The home assignment has six questions which should all be answered. Recall that home assignments must be answered by each student individually; collaboration is not allowed (limited discussion is probably inevitable, and therefore acceptable). For other practical details about the assignment, consult the guidelines for home assignments for VHM 801. Note also that your solution should include text identifying and explaining the procedures used even if the calculations were done using computer software. Generally, you should limit your analysis to the methods described in the chapters of the textbook covered by the course. Any analysis using additional (possibly more advanced) methods should be justified by explaining why the answer obtained from such an analysis could not be obtained by methods covered in the course.
The data for the assignment gives the number of diseased and non-diseased persons in a population subdivided by three variables: gender, age (in five age groups) and work type (dichotomized). The work type is understood to be an indicator of whether the person was engaged in a particular type of work considered to be a potential risk or protective factor. The dataset includes 30,000 persons classified according to these criteria and by whether they suffered from a particular disease. The background information about the data is sparse, and although the type of disease is indicated it is omitted here to avoid unnecessary speculation about biological relationships. It is not known what population the dataset represents, or how the dataset was obtained; the data may be artificial.
| Work type | Gender | Age<40 | Age 40-49 | Age 50-59 | Age 60-69 | Age>=70 | |||||
|---|---|---|---|---|---|---|---|---|---|---|---|
| Diseased | Diseased | Diseased | Diseased | Diseased | |||||||
| yes | no | yes | no | yes | no | yes | no | yes | no | ||
| 0 | male | 1 | 1589 | 12 | 2333 | 24 | 2763 | 53 | 2436 | 95 | 2286 |
| female | 1 | 1925 | 7 | 2670 | 15 | 2887 | 38 | 3107 | 63 | 2855 | |
| 1 | male | 2 | 1525 | 3 | 851 | 5 | 670 | 3 | 181 | 2 | 73 |
| female | 0 | 712 | 0 | 401 | 4 | 308 | 1 | 79 | 0 | 20 | |
A datafile is available (Stata format: version 9, version 10) for the data in the table.
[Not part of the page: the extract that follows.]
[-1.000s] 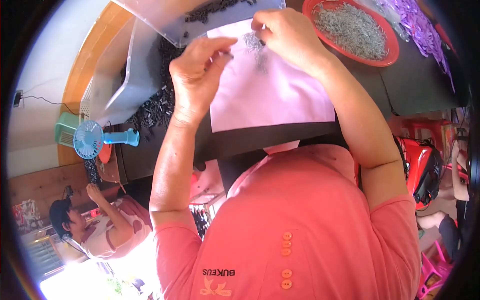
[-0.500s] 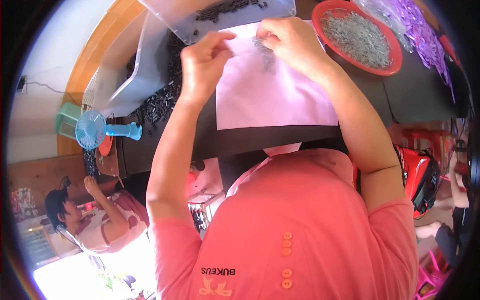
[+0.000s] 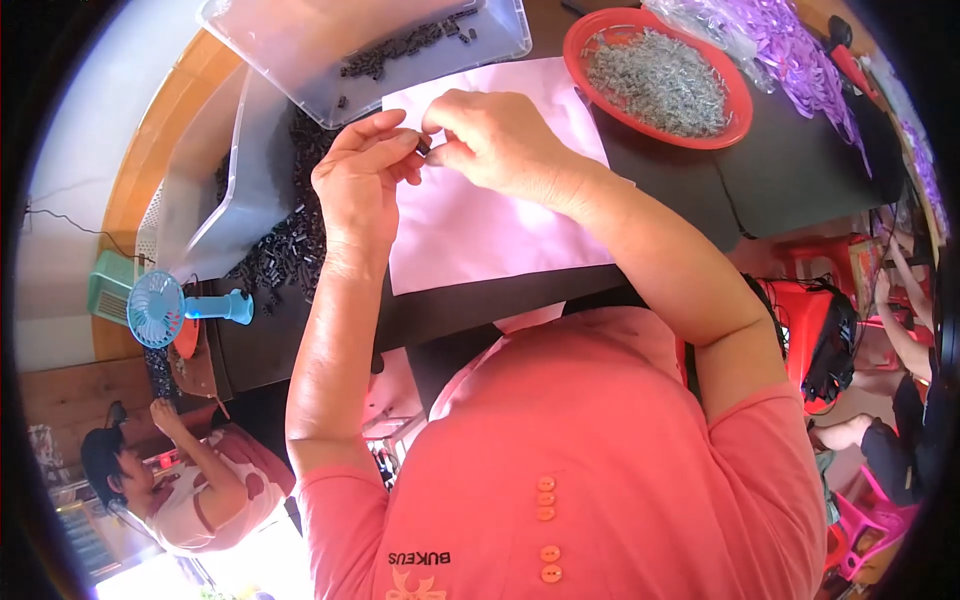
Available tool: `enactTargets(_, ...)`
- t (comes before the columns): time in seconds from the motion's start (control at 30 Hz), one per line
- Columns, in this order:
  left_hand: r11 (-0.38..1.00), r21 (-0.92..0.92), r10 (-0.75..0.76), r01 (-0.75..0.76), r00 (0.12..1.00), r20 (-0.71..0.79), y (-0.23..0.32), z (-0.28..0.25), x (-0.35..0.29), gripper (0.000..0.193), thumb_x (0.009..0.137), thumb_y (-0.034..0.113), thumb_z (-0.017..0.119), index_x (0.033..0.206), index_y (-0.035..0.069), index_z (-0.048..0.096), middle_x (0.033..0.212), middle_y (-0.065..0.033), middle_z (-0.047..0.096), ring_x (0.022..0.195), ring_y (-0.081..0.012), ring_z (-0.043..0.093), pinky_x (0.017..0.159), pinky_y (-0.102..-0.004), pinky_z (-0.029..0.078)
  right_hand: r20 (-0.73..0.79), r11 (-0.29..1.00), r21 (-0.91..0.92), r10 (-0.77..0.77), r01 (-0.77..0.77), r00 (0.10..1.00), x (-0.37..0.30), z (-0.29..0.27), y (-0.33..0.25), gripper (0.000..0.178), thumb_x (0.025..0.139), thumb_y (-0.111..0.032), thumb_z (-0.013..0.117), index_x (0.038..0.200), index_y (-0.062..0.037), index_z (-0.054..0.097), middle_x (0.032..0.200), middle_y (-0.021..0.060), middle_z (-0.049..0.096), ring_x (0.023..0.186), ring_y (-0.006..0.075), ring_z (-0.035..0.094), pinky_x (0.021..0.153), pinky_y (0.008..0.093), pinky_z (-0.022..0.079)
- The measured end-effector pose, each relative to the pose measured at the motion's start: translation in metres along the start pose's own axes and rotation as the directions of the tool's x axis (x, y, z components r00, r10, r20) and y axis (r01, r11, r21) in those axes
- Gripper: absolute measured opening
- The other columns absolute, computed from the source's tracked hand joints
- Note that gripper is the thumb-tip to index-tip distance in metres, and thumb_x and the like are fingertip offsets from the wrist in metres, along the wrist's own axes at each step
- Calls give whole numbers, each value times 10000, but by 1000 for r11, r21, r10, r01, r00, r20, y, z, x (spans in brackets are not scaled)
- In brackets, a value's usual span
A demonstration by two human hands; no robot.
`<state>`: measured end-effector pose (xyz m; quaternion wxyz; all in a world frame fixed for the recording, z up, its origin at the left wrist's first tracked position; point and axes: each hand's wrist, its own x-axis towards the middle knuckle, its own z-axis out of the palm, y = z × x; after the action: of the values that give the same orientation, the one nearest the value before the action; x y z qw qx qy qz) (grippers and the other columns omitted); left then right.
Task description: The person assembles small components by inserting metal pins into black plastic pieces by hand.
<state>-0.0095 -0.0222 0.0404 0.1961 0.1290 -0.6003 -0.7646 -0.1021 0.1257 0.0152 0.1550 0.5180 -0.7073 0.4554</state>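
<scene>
Over the far left part of a pale pink sheet (image 3: 480, 235), my two hands meet at the fingertips. My left hand (image 3: 362, 175) pinches a small black piece (image 3: 423, 148) between thumb and fingers. From the right, my right hand (image 3: 495, 140) comes up against the same piece, thumb and forefinger closed. Whatever sits between those right fingertips is too small to make out. My right hand covers the part of the sheet behind it.
Beyond the sheet, a clear plastic bin (image 3: 300, 75) holds black pieces. Another clear bin (image 3: 215, 215) and a pile of black pieces (image 3: 285, 250) lie left. A red bowl (image 3: 735, 125) of small clear pieces, purple strips (image 3: 800, 75) and a blue fan (image 3: 157, 308) stand around. A seated person (image 3: 190, 480) is at left.
My hands were apart, the right one over a small grey heap on the sheet. They have now come together at the black piece. The whole view has shifted a little.
</scene>
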Motion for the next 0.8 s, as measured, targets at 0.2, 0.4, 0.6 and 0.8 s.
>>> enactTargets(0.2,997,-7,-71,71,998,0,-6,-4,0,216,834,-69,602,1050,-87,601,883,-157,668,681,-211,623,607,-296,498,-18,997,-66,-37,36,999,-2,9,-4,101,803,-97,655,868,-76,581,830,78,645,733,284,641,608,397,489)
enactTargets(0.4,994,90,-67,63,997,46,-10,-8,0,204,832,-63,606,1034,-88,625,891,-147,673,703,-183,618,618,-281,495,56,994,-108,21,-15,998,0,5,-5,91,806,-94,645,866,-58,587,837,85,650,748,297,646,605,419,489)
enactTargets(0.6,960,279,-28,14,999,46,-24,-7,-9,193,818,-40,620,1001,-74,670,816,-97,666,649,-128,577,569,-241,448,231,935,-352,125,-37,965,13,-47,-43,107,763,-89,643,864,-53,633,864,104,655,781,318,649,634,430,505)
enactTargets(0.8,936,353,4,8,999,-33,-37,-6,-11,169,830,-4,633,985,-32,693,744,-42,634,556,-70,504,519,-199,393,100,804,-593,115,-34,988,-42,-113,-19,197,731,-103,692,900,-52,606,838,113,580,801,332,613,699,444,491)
The variables are coded as follows: Gender (0=male; 1=female), Work type (0/1), Age (1=<40; 2=40-49; 3=50-59; 4=60-69; 5=70+), Disease (0=no; 1=yes).
Identify as well as possible the study type from the description given above; if you think some further
clarification is needed to ensure that the study is actually of the type under consideration,
explain and make appropriate assumptions. Assume for the rest of your work the study to be
of this particular type. Draw a diagram for the
causal structure you would hypothesize for how the three factors may be
related to disease. Note that the exposure of interest is the
work type.
Use the data to determine relevant measure(s) of association (risk difference, relative risk, or odds-ratio) between each of the three
factors and disease. If there is a choice between relevant measures of association, select
one of these as the primary focus of your work; motivate your choice. The focus here is on "crude" measures of
association so the other factors should be ignored for each of these calculations.
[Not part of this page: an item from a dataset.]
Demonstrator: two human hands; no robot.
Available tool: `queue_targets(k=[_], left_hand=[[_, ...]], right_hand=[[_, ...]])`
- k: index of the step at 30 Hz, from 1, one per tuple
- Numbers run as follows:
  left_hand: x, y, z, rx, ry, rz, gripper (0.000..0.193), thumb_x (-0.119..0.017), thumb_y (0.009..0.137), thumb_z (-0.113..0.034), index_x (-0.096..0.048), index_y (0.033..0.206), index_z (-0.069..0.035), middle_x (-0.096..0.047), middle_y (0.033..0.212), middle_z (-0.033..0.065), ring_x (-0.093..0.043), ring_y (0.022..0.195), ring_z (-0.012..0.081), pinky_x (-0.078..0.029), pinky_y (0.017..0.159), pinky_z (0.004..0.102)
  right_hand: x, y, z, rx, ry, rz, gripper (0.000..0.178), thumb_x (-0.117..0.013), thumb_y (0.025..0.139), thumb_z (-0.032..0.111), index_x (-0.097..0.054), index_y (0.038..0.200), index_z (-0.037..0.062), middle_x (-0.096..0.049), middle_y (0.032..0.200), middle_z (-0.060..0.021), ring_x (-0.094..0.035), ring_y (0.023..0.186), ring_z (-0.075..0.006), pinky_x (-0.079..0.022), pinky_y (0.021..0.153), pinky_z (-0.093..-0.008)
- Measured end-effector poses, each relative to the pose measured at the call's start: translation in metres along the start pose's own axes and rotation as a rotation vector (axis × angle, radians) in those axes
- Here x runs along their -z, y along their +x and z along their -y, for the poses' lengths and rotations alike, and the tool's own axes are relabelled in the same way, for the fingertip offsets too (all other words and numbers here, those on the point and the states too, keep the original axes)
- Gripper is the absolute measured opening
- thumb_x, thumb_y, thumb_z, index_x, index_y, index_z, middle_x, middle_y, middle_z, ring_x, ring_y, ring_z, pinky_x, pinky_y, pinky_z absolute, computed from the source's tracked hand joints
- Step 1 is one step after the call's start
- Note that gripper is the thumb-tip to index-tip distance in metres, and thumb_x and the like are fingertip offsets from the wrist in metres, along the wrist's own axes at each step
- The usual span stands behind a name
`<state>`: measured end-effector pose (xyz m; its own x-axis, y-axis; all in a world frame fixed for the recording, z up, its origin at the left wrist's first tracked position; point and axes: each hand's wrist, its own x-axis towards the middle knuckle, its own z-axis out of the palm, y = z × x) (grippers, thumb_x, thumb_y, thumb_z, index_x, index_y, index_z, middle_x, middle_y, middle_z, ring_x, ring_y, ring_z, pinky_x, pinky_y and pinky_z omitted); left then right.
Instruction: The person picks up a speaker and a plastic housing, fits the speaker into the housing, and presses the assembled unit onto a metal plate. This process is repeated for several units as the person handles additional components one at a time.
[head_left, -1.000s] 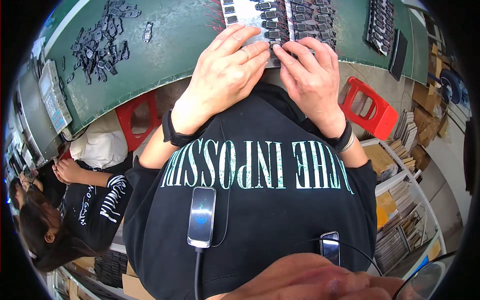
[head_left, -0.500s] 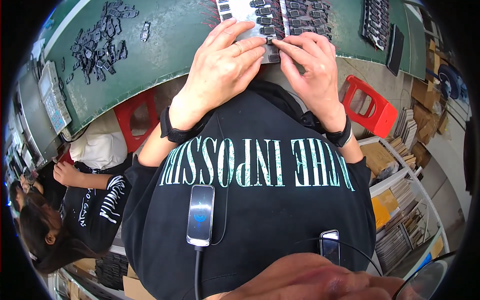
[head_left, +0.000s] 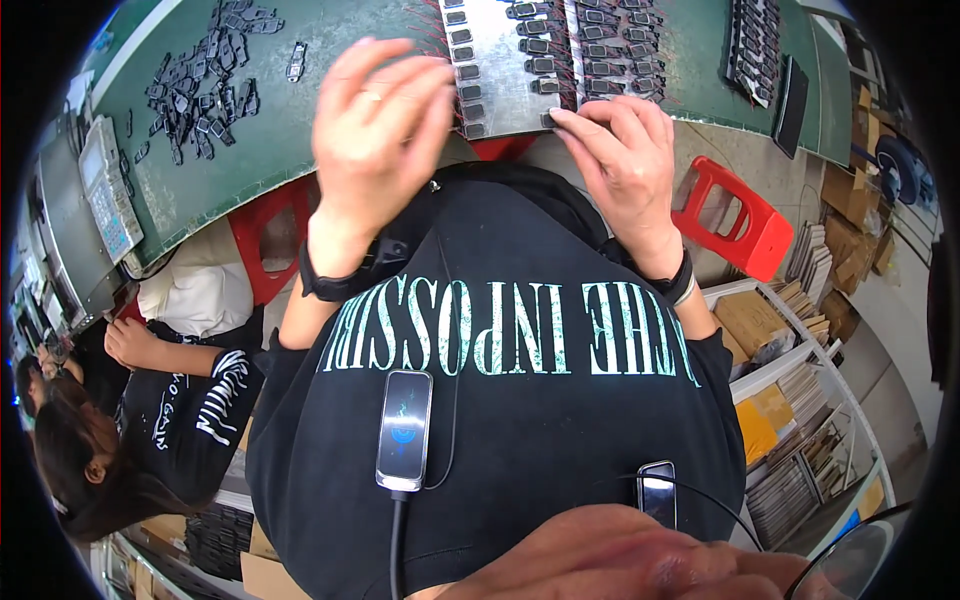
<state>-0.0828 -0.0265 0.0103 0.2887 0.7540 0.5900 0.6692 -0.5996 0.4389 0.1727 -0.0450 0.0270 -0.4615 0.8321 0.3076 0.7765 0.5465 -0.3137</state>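
Note:
A pale metal plate (head_left: 508, 60) on the bench carries columns of small black rectangular parts with thin red wires, which look like small speakers. My right hand (head_left: 625, 150) is at its near right corner, thumb and index finger pinched at the small black part (head_left: 548, 119) there. My left hand (head_left: 375, 125) is raised off the plate, to its left, over the bench edge. Its fingers are apart and motion-blurred, with nothing visible in them. Beside it, on the plate's left side, runs a column of black parts (head_left: 468, 73).
A loose heap of black plastic frames (head_left: 205, 95) lies on the green bench (head_left: 270, 130) at left, one frame (head_left: 296, 62) apart. More wired parts (head_left: 620, 45) stand in rows right of the plate. Red stools (head_left: 740, 220) stand below the bench. Another person (head_left: 150, 400) sits at left.
My left hand has moved left and lifted away from the plate, uncovering its left column of parts. My right hand has shifted slightly nearer, down to the part at the plate's corner.

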Motion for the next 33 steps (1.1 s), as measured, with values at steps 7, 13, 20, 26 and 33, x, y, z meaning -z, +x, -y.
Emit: queue_targets(k=[7,13,20,26,33], left_hand=[[0.05,-0.03,0.058,0.286,0.367,-0.192,0.014,-0.074,0.079,-0.009,-0.075,0.093,-0.009,-0.071,0.095,0.0066,-0.062,0.099,0.0268,-0.049,0.09,0.0389],[0.054,-0.041,0.071,0.446,0.475,-0.161,0.016,-0.077,0.081,-0.017,-0.076,0.095,-0.01,-0.069,0.09,0.006,-0.059,0.096,0.0257,-0.048,0.086,0.0372],[0.039,-0.04,0.077,0.425,0.506,-0.112,0.019,-0.078,0.078,-0.019,-0.074,0.094,-0.009,-0.069,0.092,0.0069,-0.057,0.097,0.0278,-0.047,0.086,0.0384],[0.04,-0.023,0.062,0.476,0.271,-0.135,0.014,-0.075,0.081,-0.015,-0.073,0.093,-0.008,-0.07,0.088,0.0065,-0.063,0.087,0.0248,-0.051,0.078,0.0354],[0.024,0.004,-0.004,0.521,-0.345,0.051,0.02,-0.068,0.089,-0.009,-0.071,0.109,-0.006,-0.073,0.089,0.0076,-0.069,0.074,0.0164,-0.054,0.068,0.0262]], right_hand=[[-0.003,0.007,0.009,-0.033,0.018,0.004,0.027,-0.078,0.074,0.006,-0.074,0.1,0.0123,-0.065,0.093,-0.0032,-0.058,0.096,-0.0256,-0.045,0.086,-0.0362],[0.001,0.018,0.016,-0.068,0.074,0.075,0.026,-0.076,0.075,0.001,-0.069,0.099,0.0066,-0.065,0.093,-0.0079,-0.058,0.095,-0.0278,-0.046,0.088,-0.0391],[0.009,0.016,0.02,-0.193,0.388,0.032,0.02,-0.071,0.083,-0.002,-0.065,0.101,0.0034,-0.067,0.099,-0.0075,-0.063,0.095,-0.0203,-0.049,0.084,-0.032],[0.011,0.027,0.029,-0.688,1.112,0.003,0.018,-0.065,0.091,0.0,-0.062,0.109,-0.0009,-0.067,0.102,-0.0077,-0.066,0.091,-0.0146,-0.051,0.084,-0.0255],[-0.003,0.05,0.039,-0.619,1.332,0.065,0.018,-0.063,0.093,0.002,-0.061,0.11,-0.0016,-0.067,0.101,-0.0084,-0.069,0.089,-0.0155,-0.053,0.084,-0.0258]])
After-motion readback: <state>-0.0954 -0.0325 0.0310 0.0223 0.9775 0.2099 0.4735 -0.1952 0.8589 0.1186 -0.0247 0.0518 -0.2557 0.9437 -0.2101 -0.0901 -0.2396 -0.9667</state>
Supplement with (crude) assessments of the statistical significance of these
associations. (Hint: For this and some of the following questions, you will have to deal
in a sensible way
with the fact that age is categorized into five categories. In
some cases it may be appropriate to reduce the number
of categories, in other cases it may not be necessary or it may lead to
a substantial loss of information. Whenever you decide to change the age
categories, make sure to describe and motivate your decision.)
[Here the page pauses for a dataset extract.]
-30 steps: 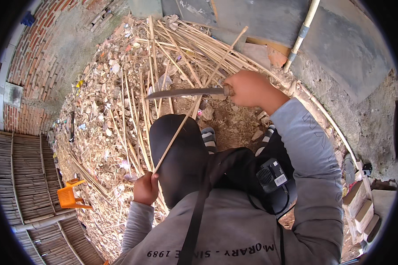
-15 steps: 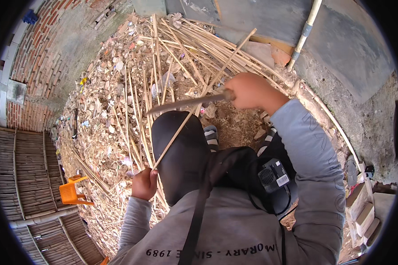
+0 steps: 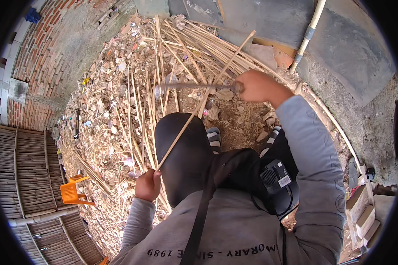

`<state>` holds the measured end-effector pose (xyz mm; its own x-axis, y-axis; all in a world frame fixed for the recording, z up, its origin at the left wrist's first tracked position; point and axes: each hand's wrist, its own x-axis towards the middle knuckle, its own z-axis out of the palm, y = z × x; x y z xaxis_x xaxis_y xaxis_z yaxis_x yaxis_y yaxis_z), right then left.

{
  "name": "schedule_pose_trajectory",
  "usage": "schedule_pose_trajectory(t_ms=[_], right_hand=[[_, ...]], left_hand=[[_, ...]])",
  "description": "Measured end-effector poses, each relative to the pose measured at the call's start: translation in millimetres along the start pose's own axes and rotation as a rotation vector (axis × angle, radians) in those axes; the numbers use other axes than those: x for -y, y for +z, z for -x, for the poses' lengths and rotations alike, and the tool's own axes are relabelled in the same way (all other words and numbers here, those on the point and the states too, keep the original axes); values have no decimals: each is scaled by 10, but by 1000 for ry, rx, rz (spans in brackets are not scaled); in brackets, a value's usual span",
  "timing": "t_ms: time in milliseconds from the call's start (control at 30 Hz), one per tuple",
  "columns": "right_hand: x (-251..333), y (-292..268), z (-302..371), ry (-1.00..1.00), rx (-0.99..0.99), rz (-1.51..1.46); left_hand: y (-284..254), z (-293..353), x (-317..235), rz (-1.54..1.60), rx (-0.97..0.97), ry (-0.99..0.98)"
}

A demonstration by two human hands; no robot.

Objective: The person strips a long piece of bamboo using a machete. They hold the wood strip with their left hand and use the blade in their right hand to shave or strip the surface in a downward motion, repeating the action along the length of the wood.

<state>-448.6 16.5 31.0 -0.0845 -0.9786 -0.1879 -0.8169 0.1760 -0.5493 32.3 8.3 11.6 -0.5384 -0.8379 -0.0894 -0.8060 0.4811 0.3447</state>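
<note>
My left hand [image 3: 147, 184] is closed round the near end of a long, thin bamboo strip [image 3: 181, 131]. The strip slants up and to the right across my dark-clad left knee, its far end rising over the stick pile. My right hand [image 3: 257, 86] grips the handle of a machete [image 3: 194, 85], whose blade points left and is smeared by motion. In the picture the blade crosses the strip near its middle; I cannot tell whether they touch. Several loose bamboo strips [image 3: 139, 119] lie on the ground beyond and left of my knee.
A pile of bamboo strips [image 3: 208, 39] rests by the grey wall [image 3: 353, 48] at the far side. Stone rubble and straw [image 3: 106, 145] cover the ground. An orange chair [image 3: 70, 193] stands left beside a bamboo-slat panel [image 3: 28, 172]. A pale pipe [image 3: 308, 35] leans at the wall.
My right hand has shifted slightly right, and the machete blade has swung upward in the picture, away from my knee. My left hand keeps its hold on the strip.
</note>
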Motion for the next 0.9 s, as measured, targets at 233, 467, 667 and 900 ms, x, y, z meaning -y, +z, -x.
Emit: schedule_pose_trajectory(t_ms=[233, 467, 667, 900], right_hand=[[-248, 57, -27, 51, -121, 82], [-245, 104, 17, -49, -99, -45], [-111, 9, 55, -18, -90, -39], [-448, 85, -67, 10, 6, -45]], left_hand=[[-145, -54, -59, -90, 3, -5], [-67, -71, 9, 68, 56, 27], [-154, -35, -102, 123, 73, -20], [-47, -4, -82, 113, 75, -18]])
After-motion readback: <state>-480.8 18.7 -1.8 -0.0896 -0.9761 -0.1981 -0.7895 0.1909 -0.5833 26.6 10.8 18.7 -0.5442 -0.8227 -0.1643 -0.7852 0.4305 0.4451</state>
Carry out an epidemiological analysis to determine whether gender acts as a confounding
or effect modifying factor for the relation between work type and
disease. For this part, ignore any role of age on the relations of interest.
Carry out an epidemiological analysis to determine whether age acts as a confounding
or effect modifying factor for the relation between work type and
disease. For this part, ignore any role of gender on the relations of interest.
Continue your epidemiological analysis from Questions 3 and 4 by investigating the combined
effect of gender and age on the relation between work type and
disease. In particular, assess informally (without carrying out any statistical tests) whether
the combined effect of age and gender seems to involve an interaction between the two factors; that is,
whether the combined effect seems to substantially different from the
"sum" of the two separate effects. Give a measure of association to describe the relation
between work type and disease, and assess its statistical significance.
As a summary of your analyses in Questions 3-5, try to describe the
causal structure for the relation between work type and disease in terms of the classification
system introduced in Section 13.11 of VER.
As the last step of the epidemiological analysis of the data, explore the relationship
of age and gender with disease, and characterize the epidemiological roles of these two variables (relative
to each other). Give appropriate measures of association
and assess their statistical significance.
(Note: Your choice of analysis should reflect your conclusions about the
relation between work type and disease. Due to the lack of information about the study population
and the selection of subjects, it may be difficult to determine the appropriate causal relation
between age and gender. Therefore the relation may either be left undetermined or be argued
to be of a particular nature, with its consequences for the analysis.)